■ **Problem to solve**
What you return should be exactly the lines from the one containing "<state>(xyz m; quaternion" down to the final line of the listing, with nothing else.

___ Exercise data

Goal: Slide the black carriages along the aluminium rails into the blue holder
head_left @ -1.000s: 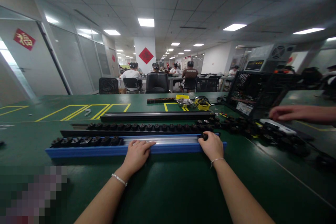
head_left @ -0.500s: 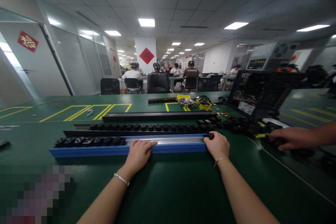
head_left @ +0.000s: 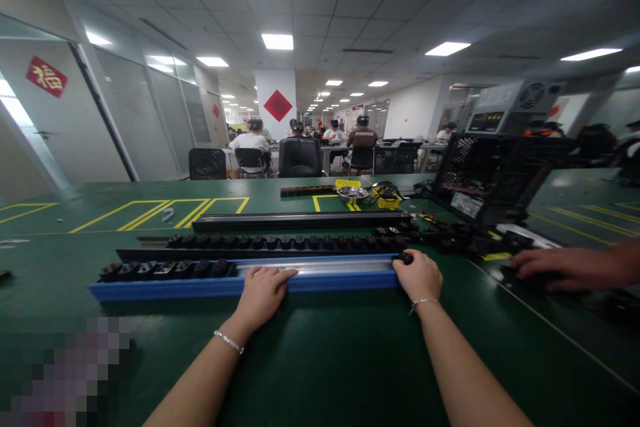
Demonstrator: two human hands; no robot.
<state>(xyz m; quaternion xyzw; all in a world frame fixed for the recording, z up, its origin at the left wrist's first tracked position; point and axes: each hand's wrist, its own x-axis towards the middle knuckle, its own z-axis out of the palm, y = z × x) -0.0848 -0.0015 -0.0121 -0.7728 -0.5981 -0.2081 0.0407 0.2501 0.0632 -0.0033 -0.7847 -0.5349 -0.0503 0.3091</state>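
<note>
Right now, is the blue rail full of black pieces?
Partly full: black pieces fill the left of the blue rail; its silver channel lies bare toward the right hand.

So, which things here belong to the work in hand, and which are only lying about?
In hand: blue rail under the left hand; black part touched by the right hand; row of black parts in that rail.
Lying about: black rails behind; metal bowl; open computer case; co-worker's hand.
</note>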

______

■ **Solution for this task**
<state>(xyz m; quaternion xyzw; all in a world frame fixed for the recording, z up, its origin at the left wrist's first tracked position; point and axes: each hand's wrist, its own x-axis towards the middle knuckle, its own z-axis out of the palm, y = z × x) -0.0848 -0.0015 -0.0121 -0.7728 -0.5981 -0.2081 0.0407 0.2501 0.0632 -0.0033 -0.7847 -0.5349 -0.0503 0.3091</state>
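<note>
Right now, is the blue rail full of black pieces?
Partly full: black pieces fill the left of the blue rail; its silver channel lies bare toward the right hand.

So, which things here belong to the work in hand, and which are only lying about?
In hand: blue rail under the left hand; black part touched by the right hand; row of black parts in that rail.
Lying about: black rails behind; metal bowl; open computer case; co-worker's hand.
</note>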

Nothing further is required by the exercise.